Bulgarian TV market – well established yet exciting
The Bulgarian TV market is very competitive and dynamic due to loose regulatory framework. The government resists pressure from incumbent market leaders to regulate further, which provides numerous investment opportunities even for small companies. Local legislation is fully compliant with EC regulations, which guarantees certain transparency and stability in the market.
Although pay TV penetration exceeds 85% of the households and there are several well-established companies in the market, mergers and acquisitions are still on. The established pay TV providers such as A1, Vivacom and Bulsatcom, all offer cable, DTH and provide cable internet connectivity. Bundled prices start from EUR 12 per month. While the major telecoms compete on pricing, reaching down to EUR 6 for a monthly DTH subscription plan (40 SD channels), other local operators expand their networks day and night to provide diversification of pay TV offer and ISP in different regions of the country. The majors hold about 70% of the pay TV market while the other 30% are shared between more than 200 operators, the majority of which are SMEs.
The competition is fierce not only in terms of pricing but also in terms of the range of channels and quality. High-end packages include 200+ channels with 20% HD offering 200 MBps home internet connectivity for EUR 20. Other operators compete with the major players in quality of picture and rapid response to complaints. Others provide a local approach and provide quality service at the POS – a friendlier environment for senior citizens, while the major players currently try to transition their clients to purchase and pay online via the mobile app, reducing the costs of operations even further. This may look like the Wild West of TV, but out of 236 registered pay TV distribution companies only 7 very small firms closed last year, which is a negligible figure and shows robust demand and significant market potential despite the increasing concentration.

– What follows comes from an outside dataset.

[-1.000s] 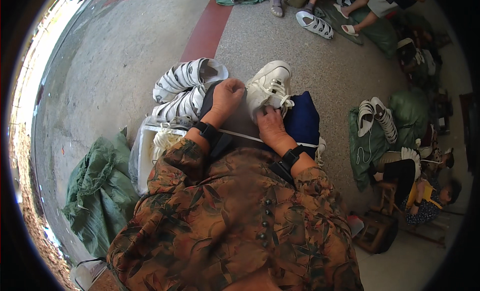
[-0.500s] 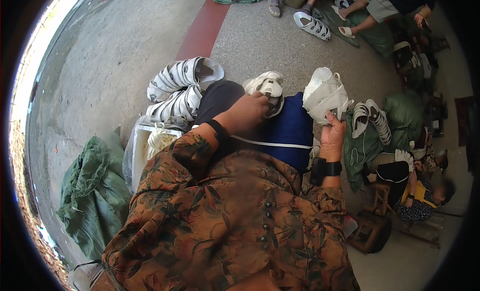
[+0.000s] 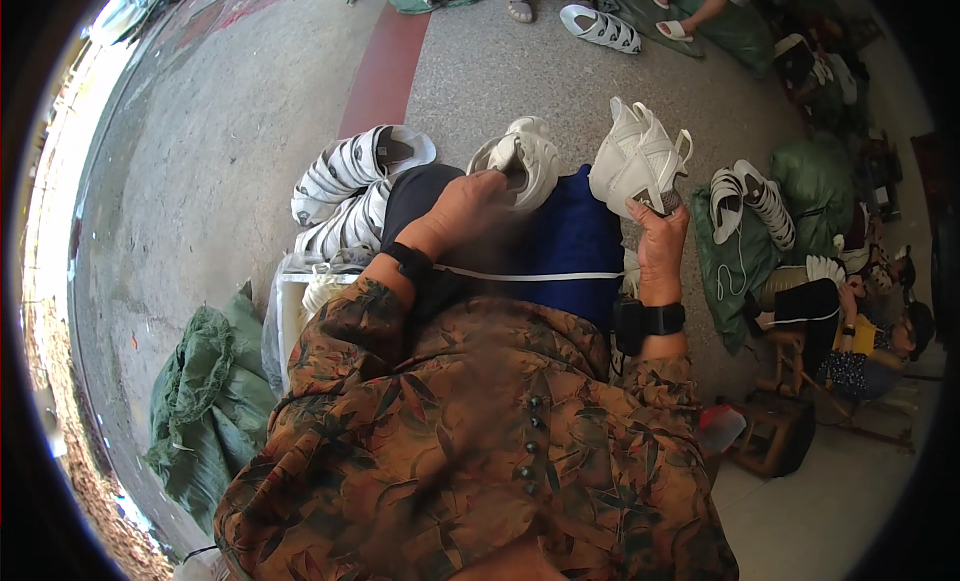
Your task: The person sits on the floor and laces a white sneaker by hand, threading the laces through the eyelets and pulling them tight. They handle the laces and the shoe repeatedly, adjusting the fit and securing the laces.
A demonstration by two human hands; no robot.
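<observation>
My left hand [image 3: 468, 203] pinches the edge of a cream-white shoe upper [image 3: 535, 161] above my lap, its dark opening turned toward me. Part of the fingers is hidden behind that rim. On the other side, my right hand [image 3: 660, 243] grips a bundle of white shoe uppers [image 3: 640, 156] by the lower end, with straps and loops sticking up at the top. How many pieces are in this bundle I cannot tell. Dark blue cloth [image 3: 575, 226] covers my lap below both hands, and a white cord [image 3: 530, 276] lies across it.
Rows of nested white uppers [image 3: 345, 176] stand left of my knee, beside a plastic-lined white box [image 3: 290, 306]. A green sack [image 3: 215, 401] lies farther left. More white shoes [image 3: 740, 206] rest on green sacking at right, near a seated person [image 3: 850, 341]. Others sit at the back.
The upper in my left hand has turned, so its opening now faces me. My right hand has tilted its bundle, raising the straps. The whole view has shifted slightly.
</observation>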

At the end of 2017, there were 1.82 million pay TV subscribers in Bulgaria, out of which 864.298 were subscribers for satellite television. DTH and cable have held relative parity for a decade now. Both lost 1-2% in the past couple of years due to IPTV penetration. Satellite has a less volatile client base due to expanded geographic penetration, especially in the “second home” segment. In the past this was a DVB-t territory, but the DVB-t multiplex had a bad start in Bulgaria and the whole segment is now slowly dying. The transition to digital however succeeded and today more than 95% of the subscribers receive digital signal. On the other hand, in the cities IPTV is on the rise. Natural gas grid penetration provides infrastructure for the IPTV growth, especially in the expensive neighborhoods of the capital. The mobile internet penetration of 92% may provide fuel for the next major restructuring of the market as more people watch TV on the go. Telecoms provide free of charge testing of the mobile to service, duplicating the cable or DTH household TV subscription plans. Some telecoms offer this option free of charge to compliment the primary services package.

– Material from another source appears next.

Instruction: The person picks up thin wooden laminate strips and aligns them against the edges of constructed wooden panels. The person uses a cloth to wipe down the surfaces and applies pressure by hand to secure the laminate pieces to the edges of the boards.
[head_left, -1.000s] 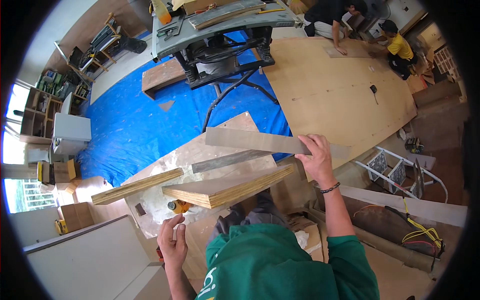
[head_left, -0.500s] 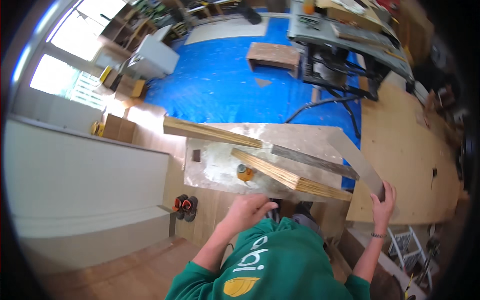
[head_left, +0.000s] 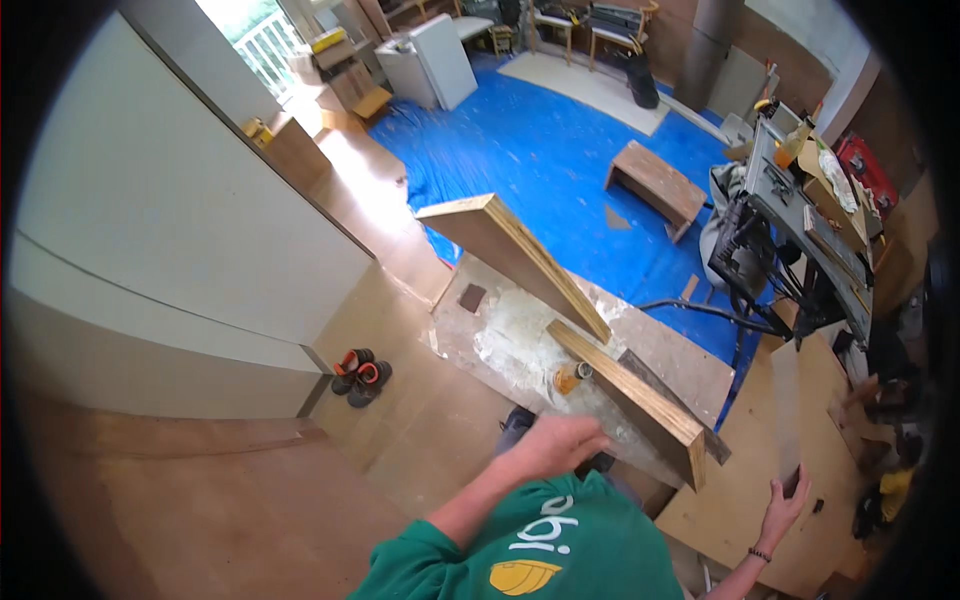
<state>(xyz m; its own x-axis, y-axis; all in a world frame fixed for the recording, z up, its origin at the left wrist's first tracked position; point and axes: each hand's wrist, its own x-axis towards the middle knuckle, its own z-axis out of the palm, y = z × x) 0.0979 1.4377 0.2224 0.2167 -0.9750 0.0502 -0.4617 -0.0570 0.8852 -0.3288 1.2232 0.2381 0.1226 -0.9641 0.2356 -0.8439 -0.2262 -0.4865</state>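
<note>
Head view: the pale strip [head_left: 788, 410], crosswise a second earlier, had swung lengthwise at the far right, well apart from the plywood boards [head_left: 640, 390]; the right hand [head_left: 782, 515] grasped its near end in the fingers, so it remained carried. The left hand [head_left: 565, 440] had its fingers slack, nothing visible in them. An orange bottle [head_left: 568, 380], contents unclear, was beside the boards; a cardboard box [head_left: 832, 210] on the surface [head_left: 815, 235] showed white crumpled material [head_left: 836, 176].

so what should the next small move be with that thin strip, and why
Probably bring the left hand over to steady the thin strip. The right hand grips it only near one end, with most of its length reaching out beyond the fingers, and the left hand, off to the other side, shows nothing in its grasp.
</note>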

The Government plans re-farming of the 694-790 MHz bandwidth, which will again give rise to new investments in the communications sector and new opportunities to bundle services in a competitive offer. Previous reframing attempts were not very successful as an unexperienced operator made significant investments to pay the new frequency license for LTE service but was unable to bundle it with voice or TV to really compete with the majors.
Bulgarian viewers are fond of the local channel offering, closely following news, soap operas, movies and sports. Travel, leisure, and nature related programs are also popular. English language channels are popular though the language proficiency is not that high especially among the more senior citizens. Turkish channels are even more popular due to the diverse ethnic structure of the nation. Precise audience figures for the market are not available as the local people metrics are unreliable.
As evident from the above, the local pay TV market is well established but still dynamic and exciting. Companies need to constantly keep an eye on the competition, offers, pricing, quality of service, new technologies and mobile apps and other aspects of operations to be successful and to really bond with the viewers.